Exercise »
Write out the lines of the material below exactly, beginning at the line with "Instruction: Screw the" and stopping after the line with "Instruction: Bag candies", and leave out the pictures.

Data »
↓↓↓

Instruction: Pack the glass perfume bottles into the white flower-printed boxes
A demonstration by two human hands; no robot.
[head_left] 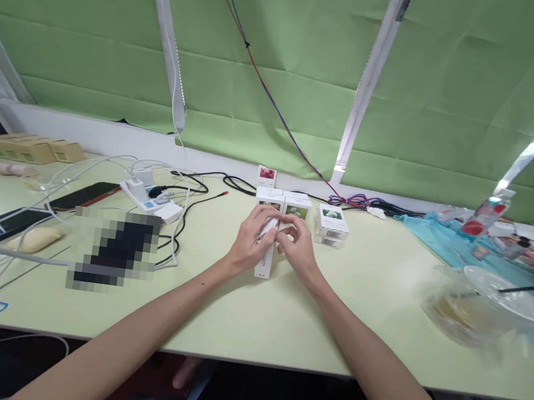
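Note:
My left hand (247,242) and my right hand (297,243) meet at the middle of the pale green table (251,316). Both are closed around a small white box (266,252) that stands upright on the table. My left fingers wrap its top, where a white flap or tube shows. My right fingers pinch at the same top from the right. Just behind the hands stand two more white boxes (290,204) with picture labels. A short stack of similar boxes (331,226) lies to the right.
A power strip (151,201) with plugged chargers and tangled cables sits left of centre, beside a dark phone (81,196) and a blurred patch. Cardboard boxes (32,147) rest far left. A clear lidded bowl (484,304) and clutter on blue cloth fill the right.

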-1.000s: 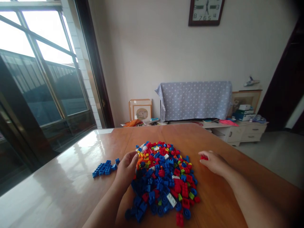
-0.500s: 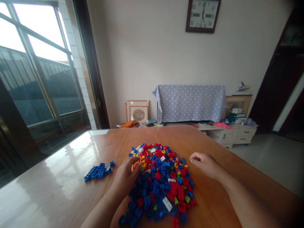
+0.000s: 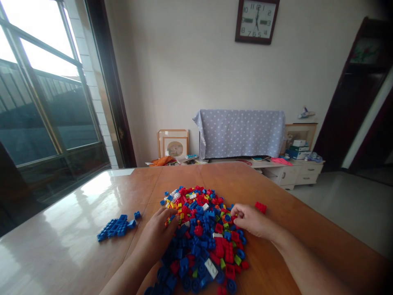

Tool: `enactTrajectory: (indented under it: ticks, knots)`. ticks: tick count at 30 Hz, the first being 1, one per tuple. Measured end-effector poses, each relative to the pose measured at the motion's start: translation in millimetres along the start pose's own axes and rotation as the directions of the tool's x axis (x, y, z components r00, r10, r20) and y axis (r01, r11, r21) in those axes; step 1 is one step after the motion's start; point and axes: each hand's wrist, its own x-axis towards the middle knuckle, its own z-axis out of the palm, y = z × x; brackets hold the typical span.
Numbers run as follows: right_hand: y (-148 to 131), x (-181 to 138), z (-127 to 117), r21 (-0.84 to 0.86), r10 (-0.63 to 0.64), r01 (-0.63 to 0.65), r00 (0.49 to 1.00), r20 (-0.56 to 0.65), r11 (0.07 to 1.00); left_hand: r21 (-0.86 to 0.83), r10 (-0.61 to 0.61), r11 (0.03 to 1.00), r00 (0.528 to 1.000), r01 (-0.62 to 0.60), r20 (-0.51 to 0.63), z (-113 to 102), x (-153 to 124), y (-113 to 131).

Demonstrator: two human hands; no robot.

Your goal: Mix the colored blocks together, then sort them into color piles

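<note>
A heap of toy building bricks (image 3: 199,241) in red, blue, white, green, yellow and orange covers the middle of the wooden table (image 3: 227,174). My left hand (image 3: 161,229) rests at the heap's left side, thumb and fingers apart, with orange and other small bricks showing in the gap. At the right edge of the heap is my right hand (image 3: 253,221), its fingers bent and parted from the thumb beside some bricks. Just beyond that hand a red brick (image 3: 260,207) lies alone on the table. To the left sits a flat cluster of joined blue bricks (image 3: 113,227).
One small blue brick (image 3: 137,214) lies near the cluster. Past the table stands a low white cabinet (image 3: 299,175) with a polka-dot cloth (image 3: 242,133) over something upon it. A glass window (image 3: 52,90) is on the left, and a clock (image 3: 257,20) hangs on the wall.
My right hand has moved left to the heap's edge, and the lone red brick now shows beyond it. My left hand stays by the heap. The view has turned slightly right.
</note>
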Motion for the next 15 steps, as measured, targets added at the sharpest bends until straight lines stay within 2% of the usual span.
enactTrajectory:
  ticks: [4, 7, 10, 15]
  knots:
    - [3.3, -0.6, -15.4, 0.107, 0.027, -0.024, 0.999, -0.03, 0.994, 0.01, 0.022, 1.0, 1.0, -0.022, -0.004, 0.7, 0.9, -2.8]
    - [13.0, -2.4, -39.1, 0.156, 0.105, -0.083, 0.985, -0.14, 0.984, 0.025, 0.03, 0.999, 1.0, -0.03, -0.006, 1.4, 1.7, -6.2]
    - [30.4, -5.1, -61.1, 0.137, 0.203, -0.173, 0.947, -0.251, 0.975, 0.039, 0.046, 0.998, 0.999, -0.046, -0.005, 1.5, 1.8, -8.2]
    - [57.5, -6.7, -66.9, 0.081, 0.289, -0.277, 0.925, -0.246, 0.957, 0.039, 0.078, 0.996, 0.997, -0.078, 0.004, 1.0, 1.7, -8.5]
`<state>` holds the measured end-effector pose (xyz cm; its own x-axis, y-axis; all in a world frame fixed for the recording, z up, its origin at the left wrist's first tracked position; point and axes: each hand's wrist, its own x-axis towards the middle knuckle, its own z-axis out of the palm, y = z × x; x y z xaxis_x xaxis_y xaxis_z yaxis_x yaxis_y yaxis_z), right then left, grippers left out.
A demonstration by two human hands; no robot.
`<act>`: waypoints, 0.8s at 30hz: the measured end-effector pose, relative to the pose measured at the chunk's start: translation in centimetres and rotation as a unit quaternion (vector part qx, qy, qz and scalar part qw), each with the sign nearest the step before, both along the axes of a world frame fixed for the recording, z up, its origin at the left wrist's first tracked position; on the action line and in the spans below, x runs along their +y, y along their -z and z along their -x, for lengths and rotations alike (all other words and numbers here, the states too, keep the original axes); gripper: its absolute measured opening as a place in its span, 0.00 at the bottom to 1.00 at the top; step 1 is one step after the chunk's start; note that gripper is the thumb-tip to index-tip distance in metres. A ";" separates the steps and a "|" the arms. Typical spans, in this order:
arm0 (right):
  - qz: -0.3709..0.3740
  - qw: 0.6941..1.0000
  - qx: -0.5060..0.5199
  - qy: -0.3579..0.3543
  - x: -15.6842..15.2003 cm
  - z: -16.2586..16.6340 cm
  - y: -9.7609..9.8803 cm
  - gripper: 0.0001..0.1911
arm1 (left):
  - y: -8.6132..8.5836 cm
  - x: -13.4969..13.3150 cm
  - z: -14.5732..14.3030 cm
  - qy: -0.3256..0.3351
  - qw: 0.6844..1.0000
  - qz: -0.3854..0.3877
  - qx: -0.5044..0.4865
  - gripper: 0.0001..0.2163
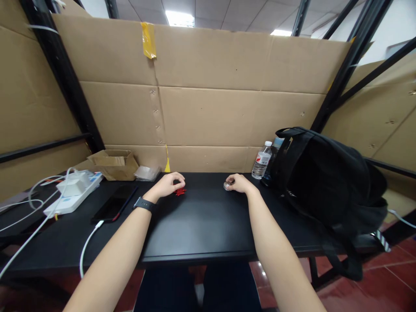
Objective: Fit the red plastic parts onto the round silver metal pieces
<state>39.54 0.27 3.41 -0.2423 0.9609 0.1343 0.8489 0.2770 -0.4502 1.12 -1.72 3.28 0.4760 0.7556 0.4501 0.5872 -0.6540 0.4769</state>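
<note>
While both forearms are stretched forward over the black table, the left hand is seen curled, fingertips down, over a small red object lying on the tabletop; whether it is actually gripped cannot be told, as only its edge shows beneath the fingers. A dark watch is worn on the left wrist. The right hand is closed around a small round silvery object, which is held just at the table surface. The two hands are kept well apart. Left of the left hand, a black phone and a white power strip with cables are noted, with an open cardboard box behind them. Right of the right hand, a clear water bottle is stood beside a black backpack.
</note>
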 end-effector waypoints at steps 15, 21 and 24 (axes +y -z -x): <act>-0.024 0.999 0.028 0.037 -0.1 0.4 -0.1 0.18 | 0.1 0.0 0.2 -0.047 0.984 -0.007 0.172 0.03; -0.061 0.996 0.056 0.039 -0.7 1.2 -1.0 0.16 | 0.5 -0.2 -0.3 -0.038 0.988 -0.006 0.149 0.02; -0.072 0.994 0.087 0.010 -1.2 2.0 -1.5 0.16 | 0.0 -0.5 -0.5 -0.028 0.990 -0.008 0.135 0.03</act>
<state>37.55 -0.91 4.88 -0.1840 0.9331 0.3088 0.7673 0.3328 -0.5482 1.61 -2.23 3.27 0.5377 0.7785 0.3238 0.7277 -0.6225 0.2881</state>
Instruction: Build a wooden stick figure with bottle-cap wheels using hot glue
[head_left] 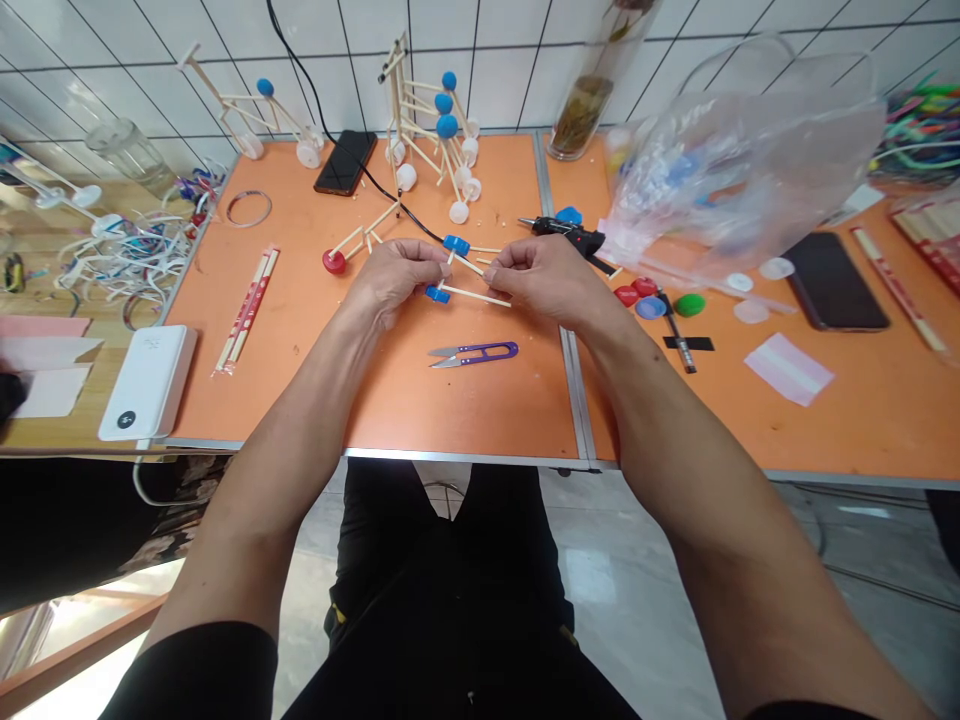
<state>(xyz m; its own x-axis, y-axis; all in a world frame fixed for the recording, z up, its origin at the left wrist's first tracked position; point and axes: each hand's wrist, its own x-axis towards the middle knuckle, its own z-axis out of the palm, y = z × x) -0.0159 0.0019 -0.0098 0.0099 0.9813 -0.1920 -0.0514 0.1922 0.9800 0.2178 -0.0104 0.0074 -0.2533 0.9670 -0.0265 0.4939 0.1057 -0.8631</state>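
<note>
Between my hands is a small frame of wooden sticks [480,296] with blue bottle caps [456,245] as wheels. My left hand [397,275] pinches it at the left, near the caps. With thumb and forefinger, my right hand [541,275] grips the end of one stick. A purple thread snipper [476,353] lies just below them on the orange table. Left of my left hand is another stick piece with a red cap [334,262]. A black glue gun [566,238] rests behind my right hand, partly hidden by it.
Stick models with blue balls [446,125] stand at the back. Around them are a phone [346,162], a glass tube [581,115], a plastic bag [739,170], packaged chopsticks [249,310] and a white power bank [148,382]. A black cable [322,110] crosses the table.
</note>
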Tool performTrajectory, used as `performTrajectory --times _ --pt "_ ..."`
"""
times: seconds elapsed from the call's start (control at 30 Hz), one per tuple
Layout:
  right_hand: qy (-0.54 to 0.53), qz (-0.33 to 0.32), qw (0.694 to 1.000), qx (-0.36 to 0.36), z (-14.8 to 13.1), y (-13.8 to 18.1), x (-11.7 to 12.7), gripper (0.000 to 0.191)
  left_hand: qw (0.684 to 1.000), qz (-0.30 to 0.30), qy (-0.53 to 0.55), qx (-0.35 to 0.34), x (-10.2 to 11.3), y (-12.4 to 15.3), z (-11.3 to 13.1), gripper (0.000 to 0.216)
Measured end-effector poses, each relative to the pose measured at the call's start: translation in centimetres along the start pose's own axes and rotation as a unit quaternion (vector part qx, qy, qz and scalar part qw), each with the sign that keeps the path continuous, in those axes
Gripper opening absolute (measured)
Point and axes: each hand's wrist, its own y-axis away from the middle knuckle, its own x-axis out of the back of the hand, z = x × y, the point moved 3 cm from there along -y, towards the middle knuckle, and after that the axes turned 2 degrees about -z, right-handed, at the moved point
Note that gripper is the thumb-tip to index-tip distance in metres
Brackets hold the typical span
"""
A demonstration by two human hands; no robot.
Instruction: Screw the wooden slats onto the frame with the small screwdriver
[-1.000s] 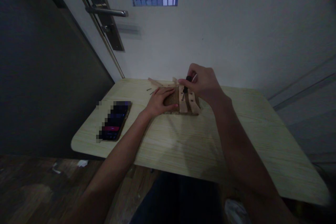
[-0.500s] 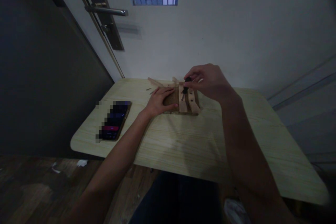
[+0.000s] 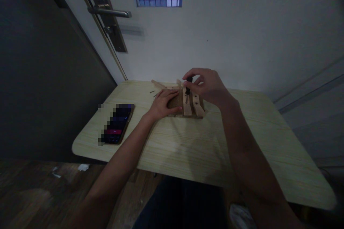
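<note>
A small wooden assembly [image 3: 192, 105] of light slats on a brown board lies at the far middle of the pale wooden table [image 3: 204, 146]. My left hand [image 3: 162, 103] lies flat on the board's left side, fingers stretched out, pressing it down. My right hand [image 3: 206, 86] hovers over the slats with its fingers pinched round the black handle of a screwdriver [image 3: 189, 85], which stands nearly upright with its tip on a slat.
A phone [image 3: 117, 123] lies on the table's left part. Loose wooden strips [image 3: 161, 84] and a few small dark screws [image 3: 153, 92] lie behind the assembly. A door with a metal handle [image 3: 109, 11] stands at the left, a white wall behind.
My right hand has turned round the screwdriver handle, its fingers shifting from the handle's right side to wrap over its top. My left hand and the assembly have stayed put.
</note>
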Motion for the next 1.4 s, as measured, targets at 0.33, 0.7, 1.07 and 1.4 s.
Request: performTrajectory --times 0.33,0.7,1.07,1.4 --pt "0.036 -0.004 0.999 0.014 0.6 0.1 0.9 0.020 1.000 0.005 0.001 -0.009 0.0 0.2 0.0 0.069" --pt "0.073 0.043 0.996 0.017 0.7 -0.3 -0.1 0.023 1.000 -0.001 0.003 -0.007 -0.1 -0.1 -0.2 0.071" --pt "-0.050 -0.113 0.992 0.016 0.9 0.2 0.5 0.020 1.000 0.000 0.005 0.000 -0.1 0.1 -0.2 0.070" --pt "0.030 0.006 0.999 -0.012 1.2 0.0 0.9 0.029 1.000 -0.004 -0.001 0.007 0.0 0.1 0.0 0.070"
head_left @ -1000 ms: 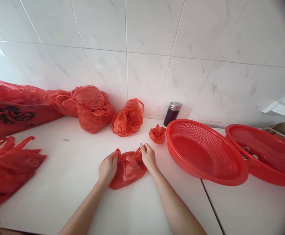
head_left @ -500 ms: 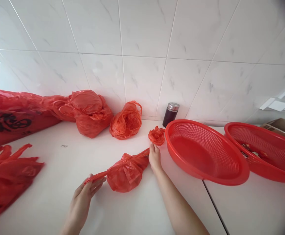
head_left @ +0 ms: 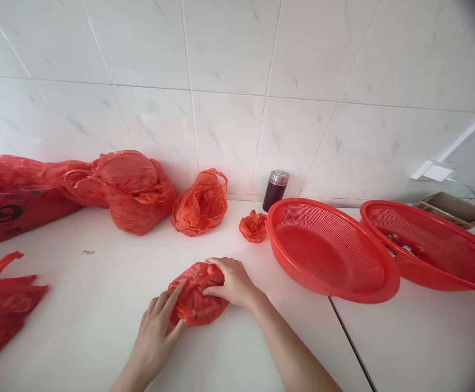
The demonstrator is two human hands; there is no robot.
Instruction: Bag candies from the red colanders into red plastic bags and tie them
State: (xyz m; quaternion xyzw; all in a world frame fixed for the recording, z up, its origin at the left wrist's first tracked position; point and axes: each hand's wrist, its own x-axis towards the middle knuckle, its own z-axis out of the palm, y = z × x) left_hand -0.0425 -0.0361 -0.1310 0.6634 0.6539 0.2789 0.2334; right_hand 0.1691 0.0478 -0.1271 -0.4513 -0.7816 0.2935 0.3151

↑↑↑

Answer box »
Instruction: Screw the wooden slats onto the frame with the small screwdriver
[-1.000s] 
[-0.500s] 
[+0.000s] 
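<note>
A small wooden assembly [image 3: 192, 105] of light slats on a brown board lies at the far middle of the pale wooden table [image 3: 204, 146]. My left hand [image 3: 162, 103] lies flat on the board's left side, fingers stretched out, pressing it down. My right hand [image 3: 206, 86] hovers over the slats with its fingers pinched round the black handle of a screwdriver [image 3: 189, 85], which stands nearly upright with its tip on a slat.
A phone [image 3: 117, 123] lies on the table's left part. Loose wooden strips [image 3: 161, 84] and a few small dark screws [image 3: 153, 92] lie behind the assembly. A door with a metal handle [image 3: 109, 11] stands at the left, a white wall behind.
My right hand has turned round the screwdriver handle, its fingers shifting from the handle's right side to wrap over its top. My left hand and the assembly have stayed put.
</note>
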Motion for the next 1.4 s, as measured, targets at 0.33, 0.7, 1.07 and 1.4 s.
Request: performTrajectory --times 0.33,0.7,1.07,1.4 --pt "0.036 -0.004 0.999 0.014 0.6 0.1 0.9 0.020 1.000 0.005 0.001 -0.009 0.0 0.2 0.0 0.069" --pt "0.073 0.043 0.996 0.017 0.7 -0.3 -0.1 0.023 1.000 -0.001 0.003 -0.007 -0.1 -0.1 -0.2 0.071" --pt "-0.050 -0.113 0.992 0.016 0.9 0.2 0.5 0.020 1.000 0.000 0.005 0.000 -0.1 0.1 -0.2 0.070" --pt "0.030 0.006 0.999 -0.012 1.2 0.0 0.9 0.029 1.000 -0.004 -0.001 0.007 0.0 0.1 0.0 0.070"
head_left @ -1000 ms: 
head_left @ -500 ms: 
head_left @ +0 ms: 
The demonstrator is two human hands; there is no robot.
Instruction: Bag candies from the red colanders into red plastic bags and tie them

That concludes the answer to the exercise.